DATASET EXCERPT:
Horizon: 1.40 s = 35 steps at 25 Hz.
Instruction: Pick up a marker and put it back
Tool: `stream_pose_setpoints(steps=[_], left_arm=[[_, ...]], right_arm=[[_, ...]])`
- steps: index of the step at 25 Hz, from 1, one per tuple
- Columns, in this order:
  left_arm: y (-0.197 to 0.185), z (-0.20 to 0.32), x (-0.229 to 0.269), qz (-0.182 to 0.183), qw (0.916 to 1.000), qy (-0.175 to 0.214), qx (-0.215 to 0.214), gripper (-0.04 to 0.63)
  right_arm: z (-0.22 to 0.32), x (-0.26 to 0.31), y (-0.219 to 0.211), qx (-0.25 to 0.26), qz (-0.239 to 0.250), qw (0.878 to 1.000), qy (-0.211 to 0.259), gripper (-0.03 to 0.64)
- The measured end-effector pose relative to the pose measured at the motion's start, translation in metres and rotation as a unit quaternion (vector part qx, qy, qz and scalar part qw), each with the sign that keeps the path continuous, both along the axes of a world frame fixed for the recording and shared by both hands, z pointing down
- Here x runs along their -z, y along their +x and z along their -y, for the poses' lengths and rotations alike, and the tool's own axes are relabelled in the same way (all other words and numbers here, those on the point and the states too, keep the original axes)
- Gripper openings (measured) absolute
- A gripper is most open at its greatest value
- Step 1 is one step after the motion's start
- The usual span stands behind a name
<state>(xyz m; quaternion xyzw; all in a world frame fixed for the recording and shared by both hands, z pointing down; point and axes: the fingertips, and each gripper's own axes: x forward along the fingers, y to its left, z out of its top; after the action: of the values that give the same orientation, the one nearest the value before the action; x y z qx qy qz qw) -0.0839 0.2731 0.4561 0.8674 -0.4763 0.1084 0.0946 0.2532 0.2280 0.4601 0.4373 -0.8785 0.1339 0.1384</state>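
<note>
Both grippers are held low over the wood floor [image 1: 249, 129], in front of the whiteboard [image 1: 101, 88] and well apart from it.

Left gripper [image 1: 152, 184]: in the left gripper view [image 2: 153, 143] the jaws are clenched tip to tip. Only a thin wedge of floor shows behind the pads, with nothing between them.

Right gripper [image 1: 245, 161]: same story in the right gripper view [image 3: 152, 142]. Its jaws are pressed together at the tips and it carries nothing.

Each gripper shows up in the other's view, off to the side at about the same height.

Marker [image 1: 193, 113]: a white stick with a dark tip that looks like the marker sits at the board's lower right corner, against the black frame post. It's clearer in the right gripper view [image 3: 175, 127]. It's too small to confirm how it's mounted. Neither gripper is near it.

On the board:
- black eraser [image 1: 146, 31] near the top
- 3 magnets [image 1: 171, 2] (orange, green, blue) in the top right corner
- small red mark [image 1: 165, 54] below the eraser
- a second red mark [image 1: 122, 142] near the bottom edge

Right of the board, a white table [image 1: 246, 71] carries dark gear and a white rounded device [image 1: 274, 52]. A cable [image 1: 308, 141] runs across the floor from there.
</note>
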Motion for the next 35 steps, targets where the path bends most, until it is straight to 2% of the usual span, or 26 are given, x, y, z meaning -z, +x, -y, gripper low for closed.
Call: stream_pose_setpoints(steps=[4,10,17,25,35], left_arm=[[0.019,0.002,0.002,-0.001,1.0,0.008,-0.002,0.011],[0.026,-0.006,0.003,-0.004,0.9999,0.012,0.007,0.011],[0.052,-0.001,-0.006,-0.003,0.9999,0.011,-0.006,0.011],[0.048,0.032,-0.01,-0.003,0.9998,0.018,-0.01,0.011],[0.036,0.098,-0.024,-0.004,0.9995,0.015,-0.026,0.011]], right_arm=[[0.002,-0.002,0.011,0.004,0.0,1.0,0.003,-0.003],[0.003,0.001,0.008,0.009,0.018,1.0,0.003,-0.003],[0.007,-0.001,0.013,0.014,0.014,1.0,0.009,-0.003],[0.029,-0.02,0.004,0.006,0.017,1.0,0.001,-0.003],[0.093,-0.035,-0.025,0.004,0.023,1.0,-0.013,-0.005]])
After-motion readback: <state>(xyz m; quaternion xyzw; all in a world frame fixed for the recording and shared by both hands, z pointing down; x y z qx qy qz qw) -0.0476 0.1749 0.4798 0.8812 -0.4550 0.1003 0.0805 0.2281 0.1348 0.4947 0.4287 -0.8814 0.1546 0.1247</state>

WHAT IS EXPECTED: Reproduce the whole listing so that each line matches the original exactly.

YOUR RESPONSE:
Horizon: 1.40 s = 35 steps at 25 Hz.
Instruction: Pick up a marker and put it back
Tool: `stream_pose_setpoints(steps=[_], left_arm=[[_, ...]], right_arm=[[_, ...]])`
- steps: index of the step at 25 Hz, from 1, one per tuple
- Columns, in this order:
  left_arm: y (-0.197 to 0.185), z (-0.20 to 0.32), x (-0.229 to 0.269), qz (-0.182 to 0.183), qw (0.916 to 1.000), qy (-0.175 to 0.214), qx (-0.215 to 0.214), gripper (-0.04 to 0.63)
  right_arm: z (-0.22 to 0.32), x (-0.26 to 0.31), y (-0.219 to 0.211), qx (-0.25 to 0.26), qz (-0.239 to 0.250), qw (0.878 to 1.000), qy (-0.211 to 0.259), gripper (-0.03 to 0.64)
- The measured end-effector pose relative to the pose measured at the motion's start, translation in metres and rotation as a unit quaternion (vector part qx, qy, qz and scalar part qw), each with the sign that keeps the path continuous, both along the axes of a world frame fixed for the recording and shared by both hands, z pointing down
- Here x runs along their -z, y along their +x and z along their -y, for the poses' lengths and rotations alike, and the tool's own axes are relabelled in the same way (all other words and numbers here, those on the point and the states too, keep the original axes)
- Gripper openings (measured) absolute
- A gripper is most open at its greatest value
- Step 1 is one step after the motion's start
- The usual span stands behind a name
<state>(xyz m; quaternion xyzw; all in a world frame fixed for the recording and shared by both hands, z pointing down; point and axes: the fingertips, and each gripper's own axes: x forward along the fingers, y to its left, z out of its top; after the action: of the values that give the same orientation, the one nearest the value before the action; x y z qx qy qz qw) -0.0839 0.2731 0.4561 0.8674 -0.4763 0.1084 0.0946 0.2532 0.2280 0.4601 0.4373 -0.8785 0.1339 0.1384</state>
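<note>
Both grippers are held low over the wood floor [image 1: 249, 129], in front of the whiteboard [image 1: 101, 88] and well apart from it.

Left gripper [image 1: 152, 184]: in the left gripper view [image 2: 153, 143] the jaws are clenched tip to tip. Only a thin wedge of floor shows behind the pads, with nothing between them.

Right gripper [image 1: 245, 161]: same story in the right gripper view [image 3: 152, 142]. Its jaws are pressed together at the tips and it carries nothing.

Each gripper shows up in the other's view, off to the side at about the same height.

Marker [image 1: 193, 113]: a white stick with a dark tip that looks like the marker sits at the board's lower right corner, against the black frame post. It's clearer in the right gripper view [image 3: 175, 127]. It's too small to confirm how it's mounted. Neither gripper is near it.

On the board:
- black eraser [image 1: 146, 31] near the top
- 3 magnets [image 1: 171, 2] (orange, green, blue) in the top right corner
- small red mark [image 1: 165, 54] below the eraser
- a second red mark [image 1: 122, 142] near the bottom edge

Right of the board, a white table [image 1: 246, 71] carries dark gear and a white rounded device [image 1: 274, 52]. A cable [image 1: 308, 141] runs across the floor from there.
</note>
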Motion for the next 35 steps, targets where the path bends most, until it is straight to 2% of the usual span, or 26 are given, x, y, z meaning -z, +x, -y, gripper low for closed.
Call: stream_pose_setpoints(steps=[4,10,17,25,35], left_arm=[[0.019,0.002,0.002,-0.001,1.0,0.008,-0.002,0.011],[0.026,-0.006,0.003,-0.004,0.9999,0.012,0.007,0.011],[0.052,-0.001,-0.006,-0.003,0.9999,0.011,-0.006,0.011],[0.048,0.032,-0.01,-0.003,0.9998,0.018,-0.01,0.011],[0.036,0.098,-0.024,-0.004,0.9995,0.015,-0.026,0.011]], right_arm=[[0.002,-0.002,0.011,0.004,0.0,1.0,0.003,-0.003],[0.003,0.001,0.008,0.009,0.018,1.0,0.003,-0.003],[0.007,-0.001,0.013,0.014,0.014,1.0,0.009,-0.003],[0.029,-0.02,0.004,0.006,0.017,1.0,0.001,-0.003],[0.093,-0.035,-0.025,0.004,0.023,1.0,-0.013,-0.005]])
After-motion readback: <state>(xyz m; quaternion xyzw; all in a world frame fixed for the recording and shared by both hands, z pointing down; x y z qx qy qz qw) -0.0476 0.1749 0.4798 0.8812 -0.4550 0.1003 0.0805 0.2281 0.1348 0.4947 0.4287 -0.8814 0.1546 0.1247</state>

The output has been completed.